「パラレルワールド!?」41
初めて目に入れたときはこの景色の広大さがこの気持ちを幾らか和らいでくれると思った。しかし、改めて話して、実感する。不安を煽る材料の一つでもある、と。だが昴は、どれだけ不安が襲ってきても逃げようとは考えない。今を受け入れて、少しでも進んでいく他に道が無いのを心のどこかで感じているから。
「それともう一つ、お願いがあるんだけど」
小さな一歩でどうにかなるなら、動かない理由は無い。頼れる者は頼る。
「なんだ?」
「さっきは生徒会長にあんな口利いたけど、やっぱりこの学院の案内役になってくれないか?」
一人でぶらつくと迷子になってまた面倒事に巻き込まれたらどうなるかわからないというのもあるのだが、何しろ彼女は話しやすい。仲良くしておくのに越した事はないだろうという考えだ。そんな意図は知らず、アイリスは笑顔でこう答える。
「別に良いぞ。授業に戻っても退屈なだけだし」
椅子から腰を上げ、長い髪を掻き揚げる。口調は男っぽい部分があるのに、妙に仕種は年相応少女だな、と昴はほんの少し失礼な思考に。しかしそんなアイリスを見ながらこんな事も考えた。
(アイリスって結構男受けするんだろうなぁ……)
こちらもまた、年相応の男子高校生である。正確には今は高校生ではないのかもしれないのだが。身長も高く細身でスタイルも良く、顔立ちまで整っているのだから人気が出ない方がおかしいくらいだ。
「ん、ありがとう。

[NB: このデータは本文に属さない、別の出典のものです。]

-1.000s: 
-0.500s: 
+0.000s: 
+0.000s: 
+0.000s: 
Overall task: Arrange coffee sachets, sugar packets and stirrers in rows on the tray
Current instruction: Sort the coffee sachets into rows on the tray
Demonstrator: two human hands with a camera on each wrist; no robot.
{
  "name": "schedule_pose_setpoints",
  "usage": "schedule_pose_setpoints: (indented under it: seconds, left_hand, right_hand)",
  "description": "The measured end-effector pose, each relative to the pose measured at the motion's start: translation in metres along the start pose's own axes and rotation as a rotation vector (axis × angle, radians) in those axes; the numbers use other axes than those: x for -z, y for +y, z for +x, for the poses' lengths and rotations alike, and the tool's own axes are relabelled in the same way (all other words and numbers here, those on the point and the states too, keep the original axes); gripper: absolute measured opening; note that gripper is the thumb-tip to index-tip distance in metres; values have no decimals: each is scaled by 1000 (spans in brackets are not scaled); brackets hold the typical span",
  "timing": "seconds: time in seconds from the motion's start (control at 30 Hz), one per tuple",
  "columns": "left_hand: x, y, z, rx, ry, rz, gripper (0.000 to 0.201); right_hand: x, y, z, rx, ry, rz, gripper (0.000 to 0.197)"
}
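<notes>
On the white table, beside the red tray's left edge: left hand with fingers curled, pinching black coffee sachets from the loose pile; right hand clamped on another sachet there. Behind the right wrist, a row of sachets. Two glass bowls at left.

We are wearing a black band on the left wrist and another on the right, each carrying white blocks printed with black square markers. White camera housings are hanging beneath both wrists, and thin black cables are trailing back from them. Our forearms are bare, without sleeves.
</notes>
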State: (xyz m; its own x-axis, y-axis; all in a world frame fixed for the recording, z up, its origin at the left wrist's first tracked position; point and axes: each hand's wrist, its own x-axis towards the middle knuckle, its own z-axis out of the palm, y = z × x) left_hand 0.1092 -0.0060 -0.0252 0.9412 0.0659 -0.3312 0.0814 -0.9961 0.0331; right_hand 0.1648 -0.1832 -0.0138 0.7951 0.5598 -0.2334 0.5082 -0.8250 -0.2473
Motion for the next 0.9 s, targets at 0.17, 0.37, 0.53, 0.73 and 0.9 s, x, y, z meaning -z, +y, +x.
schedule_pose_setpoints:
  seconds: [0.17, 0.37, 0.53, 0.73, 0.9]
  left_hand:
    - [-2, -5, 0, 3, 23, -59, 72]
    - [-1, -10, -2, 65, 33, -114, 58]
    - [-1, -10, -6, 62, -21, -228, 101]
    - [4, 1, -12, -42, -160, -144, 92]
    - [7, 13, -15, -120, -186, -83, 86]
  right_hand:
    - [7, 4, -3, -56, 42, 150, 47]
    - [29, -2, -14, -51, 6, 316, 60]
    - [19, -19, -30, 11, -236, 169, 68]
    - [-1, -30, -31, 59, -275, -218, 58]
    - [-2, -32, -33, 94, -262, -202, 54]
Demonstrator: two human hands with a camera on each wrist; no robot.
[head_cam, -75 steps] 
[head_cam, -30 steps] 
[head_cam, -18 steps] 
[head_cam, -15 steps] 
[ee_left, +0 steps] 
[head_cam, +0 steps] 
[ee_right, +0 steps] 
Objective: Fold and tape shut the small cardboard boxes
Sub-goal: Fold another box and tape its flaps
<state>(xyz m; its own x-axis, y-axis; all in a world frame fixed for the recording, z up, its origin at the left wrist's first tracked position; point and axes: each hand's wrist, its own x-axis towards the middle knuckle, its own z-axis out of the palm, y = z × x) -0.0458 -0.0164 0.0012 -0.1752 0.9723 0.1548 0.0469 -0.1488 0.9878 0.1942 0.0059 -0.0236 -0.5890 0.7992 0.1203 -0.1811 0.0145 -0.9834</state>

助かるよ」
「いやいや。丁度良い暇潰しと大義名分だ」
「は? 大義? お、おい!」
昴が言葉の意味を理解する前に、アイリスはその腕を強引に掴んで引っ張る。このまま彼女が走り出したら昴はまた恰好の付かない状態になってしまう。それだけは避けたいので踏ん張りが効かなかった。対抗出来ない力で引っ張られる昴は、ふらつきながらも何とか自分の足取りを確保。さすがに階段で転べば怪我もするだろう。
「よし、まずはどこから行こうかスバル?」
「どこって言われてもここの地形すら把握っ、してないぞ……! アイリス階段で引っ張るのは危ないって……」
「おお悪いな。つい楽しくて。それにしてもスバルは案外軽いんだな。ちゃんと食ってるか?」
どうにか解放してもらい自由の身だ。それとなく自分が軽いとかいう発言が耳に入ったので昴はここ最近の食事をざっと思い出した。そう言えばまともな食事をしたのは今日の朝が最後で、その前は牢屋飯だったなと。
「あー……数日の心労で痩せたかもしれない」
「? まあこの学院の入学もバカにならない気苦労だからな。仕方ないよ」
「あはは……それに昼も食ってないぞ。あんな事が起こってるんだからなー」
そうなのだ。散々歩き回って辿り着いたは良かったが、そこから体を動かす羽目になってしまったのだ。腹は悲鳴を上げてしまいそうである。
「すっかり忘れていたよ。それなら……」
階段の途中、前を歩くアイリスは言いながら立ち止まって制服を漁っている。その度にスカートに深く入ったスリットが動いて太ももが晒されるのは非常に気になってしまうが、昴は律儀に視線を逸らしておく。
「これ、やるよ」
取り出されたのは白い紙袋。掌にすっぽり収まるサイズだ。受け取り、微かに周囲を照らしている光で中を透かすが、見る事は出来なかった。
「食べ物? 開けて良いのか?」
無言でコクコクと頷くので、言われたとおりに紙袋を裂く。すると中身は――
(やべぇわからねえ……飴か何かなのかな?)
――色とりどりで丸い固形物。飴にしてはごつごつしているが。
「……とりあえずいただきます」
紙袋から一つ、赤い球体を取り出し、口に運ぶ。その様子を渡した本人は真剣な眼差しで見詰めている。
「お、甘い」
飴だと予想していたが、昴の世界で表すとするならチョコレートに近いような感じだ。舌に乗せるとゆっくり溶け、口の中に甘過ぎない味が残る。
「ど、どうだ美味いか……?」
「ああ! 数は少ないけど、甘味は空腹を紛らわすからな! 助かった!」
また色の違うのを取り出して口の中へ放り込む。どうやら昴はこれを気に入ったようだ。
「そうか……!」
嬉々としているのは昴だけではなく、アイリスも同様。その顔を見られたくなかったからか、髪を靡かせながら振り返り、言葉を投げる。
「じゃあ、腹も満たせたら早速行こう。しっかり案内してやるよ」
足取り軽やかに二人は階段を下りていく。